WHAT THIS TASK INVOLVES » Nothing but an exact copy of the data should be given.

INPUT DATA »
________________________________________

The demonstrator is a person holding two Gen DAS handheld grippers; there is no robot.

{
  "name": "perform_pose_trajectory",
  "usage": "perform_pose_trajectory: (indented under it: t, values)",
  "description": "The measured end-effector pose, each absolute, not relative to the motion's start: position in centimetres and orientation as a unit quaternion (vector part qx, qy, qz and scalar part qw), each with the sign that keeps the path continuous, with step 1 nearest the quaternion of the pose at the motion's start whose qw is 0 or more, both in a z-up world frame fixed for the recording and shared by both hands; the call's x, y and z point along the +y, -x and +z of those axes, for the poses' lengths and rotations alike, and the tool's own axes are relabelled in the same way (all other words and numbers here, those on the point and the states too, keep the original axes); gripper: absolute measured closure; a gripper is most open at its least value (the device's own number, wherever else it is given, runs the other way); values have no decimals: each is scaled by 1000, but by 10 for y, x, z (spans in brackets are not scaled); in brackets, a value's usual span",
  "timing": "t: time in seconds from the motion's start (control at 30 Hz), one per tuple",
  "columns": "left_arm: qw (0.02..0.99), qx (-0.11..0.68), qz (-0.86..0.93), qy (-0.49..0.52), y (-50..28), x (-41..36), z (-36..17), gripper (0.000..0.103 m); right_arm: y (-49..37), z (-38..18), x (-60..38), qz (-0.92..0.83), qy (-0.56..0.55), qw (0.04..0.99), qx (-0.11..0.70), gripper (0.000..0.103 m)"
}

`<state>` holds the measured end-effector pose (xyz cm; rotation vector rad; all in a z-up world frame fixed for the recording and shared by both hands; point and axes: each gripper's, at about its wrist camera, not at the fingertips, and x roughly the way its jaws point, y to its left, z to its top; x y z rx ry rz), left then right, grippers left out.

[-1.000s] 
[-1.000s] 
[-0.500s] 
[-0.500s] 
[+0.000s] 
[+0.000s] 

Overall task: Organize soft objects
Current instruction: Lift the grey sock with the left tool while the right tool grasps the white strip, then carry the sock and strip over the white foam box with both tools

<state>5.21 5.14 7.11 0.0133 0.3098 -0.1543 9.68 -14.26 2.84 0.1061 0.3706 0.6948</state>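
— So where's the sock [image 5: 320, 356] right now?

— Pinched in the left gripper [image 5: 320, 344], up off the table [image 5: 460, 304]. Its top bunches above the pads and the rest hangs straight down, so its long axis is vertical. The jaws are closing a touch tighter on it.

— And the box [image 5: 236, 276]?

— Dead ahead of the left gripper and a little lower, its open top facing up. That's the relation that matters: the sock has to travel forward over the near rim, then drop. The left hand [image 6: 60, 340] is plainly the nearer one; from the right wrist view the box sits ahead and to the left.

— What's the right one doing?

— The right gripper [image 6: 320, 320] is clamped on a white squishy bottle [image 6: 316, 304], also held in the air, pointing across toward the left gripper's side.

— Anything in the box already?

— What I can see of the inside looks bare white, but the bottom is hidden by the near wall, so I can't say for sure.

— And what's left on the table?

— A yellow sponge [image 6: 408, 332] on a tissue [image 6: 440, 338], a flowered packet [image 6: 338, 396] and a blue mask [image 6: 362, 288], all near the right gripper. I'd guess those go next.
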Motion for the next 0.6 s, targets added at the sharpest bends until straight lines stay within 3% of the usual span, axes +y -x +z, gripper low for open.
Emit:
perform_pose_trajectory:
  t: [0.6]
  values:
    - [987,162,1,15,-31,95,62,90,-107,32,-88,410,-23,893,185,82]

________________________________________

EXERCISE RESPONSE »
The demonstrator is a person holding two Gen DAS handheld grippers; there is no robot.

{
  "name": "perform_pose_trajectory",
  "usage": "perform_pose_trajectory: (indented under it: t, values)",
  "description": "The measured end-effector pose, each absolute, not relative to the motion's start: position in centimetres and orientation as a unit quaternion (vector part qx, qy, qz and scalar part qw), each with the sign that keeps the path continuous, with step 1 nearest the quaternion of the pose at the motion's start whose qw is 0 or more, both in a z-up world frame fixed for the recording and shared by both hands; the call's x, y and z point along the +y, -x and +z of those axes, for the poses' lengths and rotations alike, and the tool's own axes are relabelled in the same way (all other words and numbers here, those on the point and the states too, keep the original axes); gripper: absolute measured closure; a gripper is most open at its least value (the device's own number, wherever else it is given, runs the other way); values have no decimals: each is scaled by 1000, but by 10 for y, x, z (spans in brackets are not scaled); in brackets, a value's usual span",
  "timing": "t: time in seconds from the motion's start (control at 30 Hz), one per tuple",
  "columns": "left_arm: qw (0.02..0.99), qx (-0.11..0.68), qz (-0.86..0.93), qy (-0.49..0.52), y (-50..28), x (-41..36), z (-36..17), gripper (0.000..0.103 m); right_arm: y (-49..37), z (-38..18), x (-60..38), qz (-0.92..0.83), qy (-0.56..0.55), qw (0.04..0.99), qx (-0.11..0.70), gripper (0.000..0.103 m)"
}

`<state>` holds the measured end-effector pose (xyz cm; rotation vector rad; all in a z-up world frame fixed for the recording and shared by both hands; point and axes: each gripper's, at about its wrist camera, not at the fingertips, and x roughly the way its jaws point, y to its left, z to its top; x y z rx ry rz), left then right, grippers left out.

[-1.000s] 
[-1.000s] 
[-0.500s] 
[-0.500s] 
[+0.000s] 
[+0.000s] 

Overall task: Organize soft objects
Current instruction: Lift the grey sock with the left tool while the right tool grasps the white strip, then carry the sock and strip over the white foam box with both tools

<state>5.21 5.14 7.11 0.0133 0.3098 -0.1543 9.68 -14.26 2.84 0.1061 0.3706 0.6948</state>
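— So where's the sock [image 5: 320, 356] right now?

— Pinched in the left gripper [image 5: 320, 344], up off the table [image 5: 460, 304]. Its top bunches above the pads and the rest hangs straight down, so its long axis is vertical. The jaws are closing a touch tighter on it.

— And the box [image 5: 236, 276]?

— Dead ahead of the left gripper and a little lower, its open top facing up. That's the relation that matters: the sock has to travel forward over the near rim, then drop. The left hand [image 6: 60, 340] is plainly the nearer one; from the right wrist view the box sits ahead and to the left.

— What's the right one doing?

— The right gripper [image 6: 320, 320] is clamped on a white squishy bottle [image 6: 316, 304], also held in the air, pointing across toward the left gripper's side.

— Anything in the box already?

— What I can see of the inside looks bare white, but the bottom is hidden by the near wall, so I can't say for sure.

— And what's left on the table?

— A yellow sponge [image 6: 408, 332] on a tissue [image 6: 440, 338], a flowered packet [image 6: 338, 396] and a blue mask [image 6: 362, 288], all near the right gripper. I'd guess those go next.
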Motion for the next 0.6 s, targets added at the sharpest bends until straight lines stay within 3% of the usual span, axes +y -x +z, gripper low for open.
Emit:
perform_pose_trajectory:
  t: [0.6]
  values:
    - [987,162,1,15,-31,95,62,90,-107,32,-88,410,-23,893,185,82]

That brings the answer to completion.